REO shot the first ever double 330 rounds at Lancaster's which makes Reo have, I think FOUR perfect 30 BabyX rounds in major competition.

Chance and the rest of the group mentioned above are sure in the hunt for it again this year...but it isn't going to be a cake walk.

Will Steve Boylan be able to REPEAT this year in the Men's Senior Championship? He already won the Presley's shoot and the Iowa Pro-Am.

field14 (Tom D.)


----------



## Big Country 04 (Apr 13, 2006)

*vegas picks*

Chance
Mike anderson
Cousins
hopkins
braden

Will they show the shootoff on AT again this year?


----------



## capemaybowman (Aug 13, 2008)

Need to keep an eye on up and comming Steven Gatto .


----------



## X Hunter (Jan 11, 2007)

Big Country 04 said:


> Chance
> Mike anderson
> Cousins
> hopkins
> ...


hopkins will post a zero i bet.... Hard to shoot with a busted shoulder


----------



## keyman (Mar 22, 2003)

X Hunter said:


> hopkins will post a zero i bet.... Hard to shoot with a busted shoulder


he placed 3rd in ASA Florida


----------



## Big Country 04 (Apr 13, 2006)

*Picks*

He might not shoot out there I didn't know anything about a busted shoulder but if he does have one I would be very impressed with his gainesville scores

3 JEFF HOPKINS 730 428 19 0 484 20


----------



## keyman (Mar 22, 2003)

Big Country 04 said:


> He might not shoot out there I didn't know anything about a busted shoulder but if he does have one I would be very impressed with his gainesville scores
> 
> 3 JEFF HOPKINS 730 428 19 0 484 20


He had a tree stand hunting accident this fall and had to have surgery and the outcome was very questionable at first. I guess his performance in Florida says quite a bit. I think he broke his shoulder but not for sure all the details.


----------



## dwagoner (Sep 27, 2007)

field14 said:


> Dan Quintana is WAYYYYYY overdue for a Vegas win! Maybe this is Dan's year!
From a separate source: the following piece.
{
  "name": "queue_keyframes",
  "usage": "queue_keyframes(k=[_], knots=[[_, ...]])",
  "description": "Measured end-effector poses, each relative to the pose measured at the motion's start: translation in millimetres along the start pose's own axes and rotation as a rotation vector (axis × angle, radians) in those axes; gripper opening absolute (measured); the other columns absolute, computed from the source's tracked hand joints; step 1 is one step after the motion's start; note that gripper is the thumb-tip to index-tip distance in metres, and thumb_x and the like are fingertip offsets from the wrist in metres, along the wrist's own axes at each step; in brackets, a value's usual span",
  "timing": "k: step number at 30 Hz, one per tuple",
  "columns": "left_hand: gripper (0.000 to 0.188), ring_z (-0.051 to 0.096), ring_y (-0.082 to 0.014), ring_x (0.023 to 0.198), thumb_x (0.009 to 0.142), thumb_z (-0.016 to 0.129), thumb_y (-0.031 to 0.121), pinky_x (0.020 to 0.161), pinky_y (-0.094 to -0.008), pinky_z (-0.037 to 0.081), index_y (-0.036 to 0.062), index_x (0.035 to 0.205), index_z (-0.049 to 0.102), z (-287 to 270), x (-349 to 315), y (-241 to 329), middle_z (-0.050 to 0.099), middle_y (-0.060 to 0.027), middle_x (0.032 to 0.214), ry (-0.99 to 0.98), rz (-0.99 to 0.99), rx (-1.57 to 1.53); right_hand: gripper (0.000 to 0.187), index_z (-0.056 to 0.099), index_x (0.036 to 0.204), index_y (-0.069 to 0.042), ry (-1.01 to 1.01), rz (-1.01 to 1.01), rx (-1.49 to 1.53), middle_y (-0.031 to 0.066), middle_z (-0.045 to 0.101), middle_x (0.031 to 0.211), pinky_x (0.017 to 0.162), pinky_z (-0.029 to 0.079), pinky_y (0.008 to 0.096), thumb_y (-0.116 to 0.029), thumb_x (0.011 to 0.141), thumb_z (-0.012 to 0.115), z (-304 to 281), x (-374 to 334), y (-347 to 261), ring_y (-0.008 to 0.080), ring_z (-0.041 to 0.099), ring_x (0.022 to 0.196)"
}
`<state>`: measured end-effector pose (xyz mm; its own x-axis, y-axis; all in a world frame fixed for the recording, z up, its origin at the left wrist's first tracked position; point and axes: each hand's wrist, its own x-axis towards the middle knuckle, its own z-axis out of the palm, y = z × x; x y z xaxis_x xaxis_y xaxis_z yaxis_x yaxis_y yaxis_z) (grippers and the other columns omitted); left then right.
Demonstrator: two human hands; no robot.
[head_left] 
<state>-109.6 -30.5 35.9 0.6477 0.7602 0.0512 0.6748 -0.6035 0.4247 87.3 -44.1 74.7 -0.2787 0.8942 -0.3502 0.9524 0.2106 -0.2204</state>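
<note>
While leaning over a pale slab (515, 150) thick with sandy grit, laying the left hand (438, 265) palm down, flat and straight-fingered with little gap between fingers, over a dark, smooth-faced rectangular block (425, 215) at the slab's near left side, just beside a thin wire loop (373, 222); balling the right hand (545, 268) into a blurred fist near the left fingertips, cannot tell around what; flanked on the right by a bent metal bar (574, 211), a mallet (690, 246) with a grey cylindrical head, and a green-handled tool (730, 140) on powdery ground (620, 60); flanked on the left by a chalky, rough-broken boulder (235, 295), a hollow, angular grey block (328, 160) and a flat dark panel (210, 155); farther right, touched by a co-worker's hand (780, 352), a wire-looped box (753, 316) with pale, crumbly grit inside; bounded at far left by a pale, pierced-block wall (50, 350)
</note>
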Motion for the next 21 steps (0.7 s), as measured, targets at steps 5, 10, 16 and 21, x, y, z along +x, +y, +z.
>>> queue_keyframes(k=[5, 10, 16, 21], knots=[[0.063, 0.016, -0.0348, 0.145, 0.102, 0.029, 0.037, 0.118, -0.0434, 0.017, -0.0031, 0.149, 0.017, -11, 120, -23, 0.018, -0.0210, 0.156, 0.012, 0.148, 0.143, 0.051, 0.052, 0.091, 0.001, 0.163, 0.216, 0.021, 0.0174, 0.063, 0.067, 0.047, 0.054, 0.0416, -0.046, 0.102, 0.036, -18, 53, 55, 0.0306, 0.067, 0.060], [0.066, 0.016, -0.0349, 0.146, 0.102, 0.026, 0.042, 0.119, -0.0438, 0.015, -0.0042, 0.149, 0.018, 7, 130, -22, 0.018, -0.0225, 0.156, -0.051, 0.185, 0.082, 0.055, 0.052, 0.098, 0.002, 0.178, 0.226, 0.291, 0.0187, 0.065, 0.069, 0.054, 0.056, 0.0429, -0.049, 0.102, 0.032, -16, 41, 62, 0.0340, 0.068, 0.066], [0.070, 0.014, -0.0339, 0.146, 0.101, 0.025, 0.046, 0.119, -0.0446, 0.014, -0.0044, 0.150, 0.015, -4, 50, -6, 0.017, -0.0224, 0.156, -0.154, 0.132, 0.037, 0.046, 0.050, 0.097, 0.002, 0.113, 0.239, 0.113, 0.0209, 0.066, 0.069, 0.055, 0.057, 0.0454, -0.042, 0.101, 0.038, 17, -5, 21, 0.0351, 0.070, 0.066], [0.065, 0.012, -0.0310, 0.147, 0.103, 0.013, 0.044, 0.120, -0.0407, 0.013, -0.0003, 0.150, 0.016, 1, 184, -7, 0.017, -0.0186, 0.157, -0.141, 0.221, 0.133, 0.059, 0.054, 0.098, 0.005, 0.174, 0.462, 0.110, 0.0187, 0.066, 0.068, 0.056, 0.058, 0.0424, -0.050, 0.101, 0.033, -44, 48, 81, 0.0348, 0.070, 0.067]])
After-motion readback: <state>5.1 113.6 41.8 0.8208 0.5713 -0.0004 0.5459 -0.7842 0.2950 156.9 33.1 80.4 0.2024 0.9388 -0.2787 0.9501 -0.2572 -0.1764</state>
would be nice to see a local guy win, hes from SoCal and i met him last year there, would be nice to see riverside archery on the map, which is where he shoots and sponsored thru that shop also.


----------



## MSCJEM (Sep 14, 2004)

Im picking a PA boy or Md boy..I saw a the pa guy shoot a 600 and 60 baby Xs in the Gamblers classic in front of a full house..And his side kick from Md shoot mid 50s ..Great shooting guys and good luck..


----------



## barebow52 (Nov 7, 2007)

*Jacob Phelps VA*


----------



## Montana girl (Jun 16, 2008)

CHANCE B 
DAVE C
DAN M
These are my top picks!!!!


----------



## 2fingers (Feb 2, 2006)

Predictions For Vegas 2009 


1. I will loose money at the casino.

2. I will be haned a pamplet on prices for everything.

3. I will eat two much at the buffets.

4. The group in the room will snore like a freight train.

5. No matter what I shoot I wont be happy.


Reo
Chance
Cousins


----------



## Lien2 (Aug 4, 2005)

2fingers said:


> Predictions For Vegas 2009
> 
> 
> 1. I will loose money at the casino.
> ...


+1,000 :angel:

Lien2


----------



## KBI-PREZ (Dec 30, 2007)

1.Chance 
2.Cousins
3.Eggers

these are my top 3 predictions.......


----------



## A7shooter (May 4, 2008)

*Wow*

Desparts been shootin AWESOME!!!!!!!
think hes gonna take it all!!!!!:thumbs_up


----------



## Acesarcher (Jun 1, 2007)

REO
Chance
maybe Despart

I think cousins is on his downfall


----------



## pcarcher (Nov 28, 2008)

*Predictions*

Danny Wido


----------



## Coug09 (Feb 4, 2007)

barebow52 said:


> *Jacob Phelps VA*


I know this kid. He's from around my area. He's a VEry strong shooter and will be a force to be reckoned with for years to come. I don't see him winning, it's his first trip to Vegas. He's got talent though. He's a pretty strong 3D shooter too, his yardage just isn't there yet. I'm rooting for him though.

As far as the winner goes, I think it goes to probably the best aimer in recent years. Chance. He's REALLY strong. He'll be winning for a while.


----------



## bowcrazyindenve (Aug 27, 2008)

I would like to see local Denver shooter Ray Solomon win it!!!!


----------



## PET (May 21, 2003)

*Despart all the way*

He is ready to return to the top in Vegas.


----------



## nightfire (Mar 12, 2004)

I really think Chance is just a step above this year and going to be hard to beat, but a possible long shot could be Josh Dickerson from MI. He is shooting real well, just needs to put together a full weekend. Have to route for the long shot.


----------



## mikep43019 (Dec 2, 2007)

after being to vegas the last 2 years and watching the shootoff.....here are my choices

1.Chance i believe is the best spot shooter period

2. reo wilde

3.Chris White

4. levi Morgan

5.Darren Christianberry


----------



## NEVADAPRO (Jul 5, 2007)

Ray's a great guy!! He shot a 299 today and the one he dropped was REAL close!! 

I will say that after watching and talking with Chance over the last 2 or 3 shoots, he is just in a zone!! His dot does not move!! It's like he's just standing there, waiting for his release to go off!! 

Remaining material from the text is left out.